/---
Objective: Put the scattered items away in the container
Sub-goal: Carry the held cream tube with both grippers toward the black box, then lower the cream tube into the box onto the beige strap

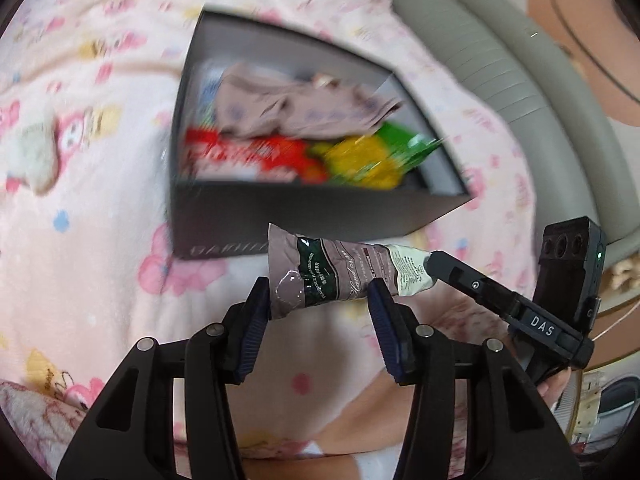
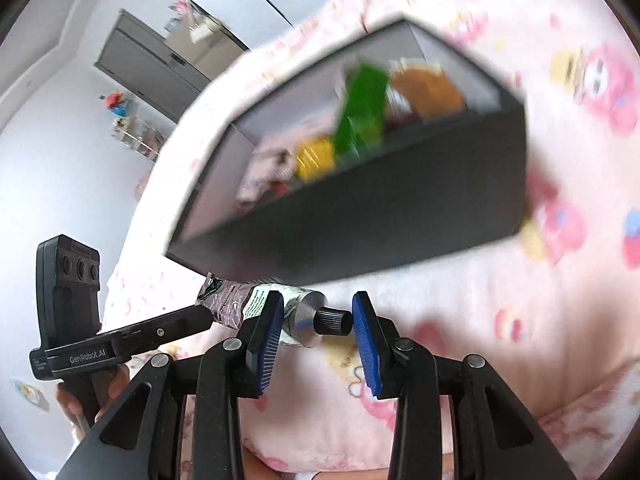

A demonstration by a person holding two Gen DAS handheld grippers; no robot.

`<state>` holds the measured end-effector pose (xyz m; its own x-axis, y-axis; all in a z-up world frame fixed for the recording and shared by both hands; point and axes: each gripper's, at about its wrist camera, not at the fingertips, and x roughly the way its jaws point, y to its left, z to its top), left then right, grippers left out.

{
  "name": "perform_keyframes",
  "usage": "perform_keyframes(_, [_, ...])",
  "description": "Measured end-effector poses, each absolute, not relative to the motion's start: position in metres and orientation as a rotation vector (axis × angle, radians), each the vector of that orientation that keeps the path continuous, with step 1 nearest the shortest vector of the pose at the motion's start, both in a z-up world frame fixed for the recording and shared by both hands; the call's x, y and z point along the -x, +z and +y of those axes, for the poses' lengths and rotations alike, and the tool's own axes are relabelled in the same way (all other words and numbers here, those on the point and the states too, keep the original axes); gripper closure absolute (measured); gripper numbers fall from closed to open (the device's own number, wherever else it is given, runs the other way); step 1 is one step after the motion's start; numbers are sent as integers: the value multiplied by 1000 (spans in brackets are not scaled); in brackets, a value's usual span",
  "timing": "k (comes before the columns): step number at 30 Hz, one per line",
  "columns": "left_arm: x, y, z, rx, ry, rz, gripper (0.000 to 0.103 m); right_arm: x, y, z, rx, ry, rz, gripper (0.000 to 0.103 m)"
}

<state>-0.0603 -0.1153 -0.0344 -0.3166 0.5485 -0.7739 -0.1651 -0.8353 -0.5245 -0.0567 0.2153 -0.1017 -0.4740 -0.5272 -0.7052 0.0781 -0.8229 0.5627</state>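
Observation:
A crumpled mauve hand cream tube [image 1: 340, 276] hangs in the air in front of a dark grey box [image 1: 304, 216]. My left gripper [image 1: 320, 300] has its blue pads on either side of the tube's flat end. My right gripper [image 2: 318, 320] has its pads around the tube's [image 2: 296, 312] black cap end. Both pairs of jaws stand fairly wide, and whether either is clamped is unclear. The box [image 2: 400, 208] holds a beige cloth [image 1: 296, 108], a red packet [image 1: 244, 152] and yellow-green packets [image 1: 376, 152].
The box rests on a pink cartoon-print blanket [image 1: 92, 168]. A grey padded headboard [image 1: 500, 64] runs along the right in the left wrist view. A white wall with a grey cabinet [image 2: 152, 60] shows behind in the right wrist view.

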Motion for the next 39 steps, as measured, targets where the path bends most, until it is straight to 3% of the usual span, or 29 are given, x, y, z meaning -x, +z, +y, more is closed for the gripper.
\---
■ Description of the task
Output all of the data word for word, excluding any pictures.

■ Solution below
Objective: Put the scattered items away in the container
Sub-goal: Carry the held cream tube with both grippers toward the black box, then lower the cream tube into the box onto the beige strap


A demonstration by a person holding two Gen DAS handheld grippers; no robot.

`<state>` holds the measured end-effector pose (xyz m; its own x-axis, y-axis; all in a z-up world frame fixed for the recording and shared by both hands; point and axes: each gripper's, at about its wrist camera, not at the fingertips, and x roughly the way its jaws point, y to its left, z to its top), left then right, grippers left out.

{
  "name": "perform_keyframes",
  "usage": "perform_keyframes(_, [_, ...])",
  "description": "Measured end-effector poses, each absolute, not relative to the motion's start: position in metres and orientation as a rotation vector (axis × angle, radians), each the vector of that orientation that keeps the path continuous, with step 1 nearest the shortest vector of the pose at the motion's start, both in a z-up world frame fixed for the recording and shared by both hands; the call's x, y and z point along the -x, +z and +y of those axes, for the poses' lengths and rotations alike, and the tool's own axes are relabelled in the same way (all other words and numbers here, those on the point and the states too, keep the original axes); gripper closure absolute (measured); gripper numbers fall from closed to open (the device's own number, wherever else it is given, runs the other way); step 1 is one step after the motion's start; numbers are sent as integers: the value multiplied by 1000 (spans in brackets are not scaled); in brackets, a value's usual span",
  "timing": "k (comes before the columns): step number at 30 Hz, one per line",
  "columns": "left_arm: x, y, z, rx, ry, rz, gripper (0.000 to 0.103 m); right_arm: x, y, z, rx, ry, rz, gripper (0.000 to 0.103 m)"
}

<state>-0.0603 -0.1153 -0.0344 -0.3166 0.5485 -0.7739 -0.1651 -0.8353 -0.5245 -0.0567 0.2153 -0.1017 -0.4740 -0.5272 -0.7052 0.0781 -0.8229 0.5627</state>
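Observation:
A crumpled mauve hand cream tube [image 1: 340, 276] hangs in the air in front of a dark grey box [image 1: 304, 216]. My left gripper [image 1: 320, 300] has its blue pads on either side of the tube's flat end. My right gripper [image 2: 318, 320] has its pads around the tube's [image 2: 296, 312] black cap end. Both pairs of jaws stand fairly wide, and whether either is clamped is unclear. The box [image 2: 400, 208] holds a beige cloth [image 1: 296, 108], a red packet [image 1: 244, 152] and yellow-green packets [image 1: 376, 152].
The box rests on a pink cartoon-print blanket [image 1: 92, 168]. A grey padded headboard [image 1: 500, 64] runs along the right in the left wrist view. A white wall with a grey cabinet [image 2: 152, 60] shows behind in the right wrist view.
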
Motion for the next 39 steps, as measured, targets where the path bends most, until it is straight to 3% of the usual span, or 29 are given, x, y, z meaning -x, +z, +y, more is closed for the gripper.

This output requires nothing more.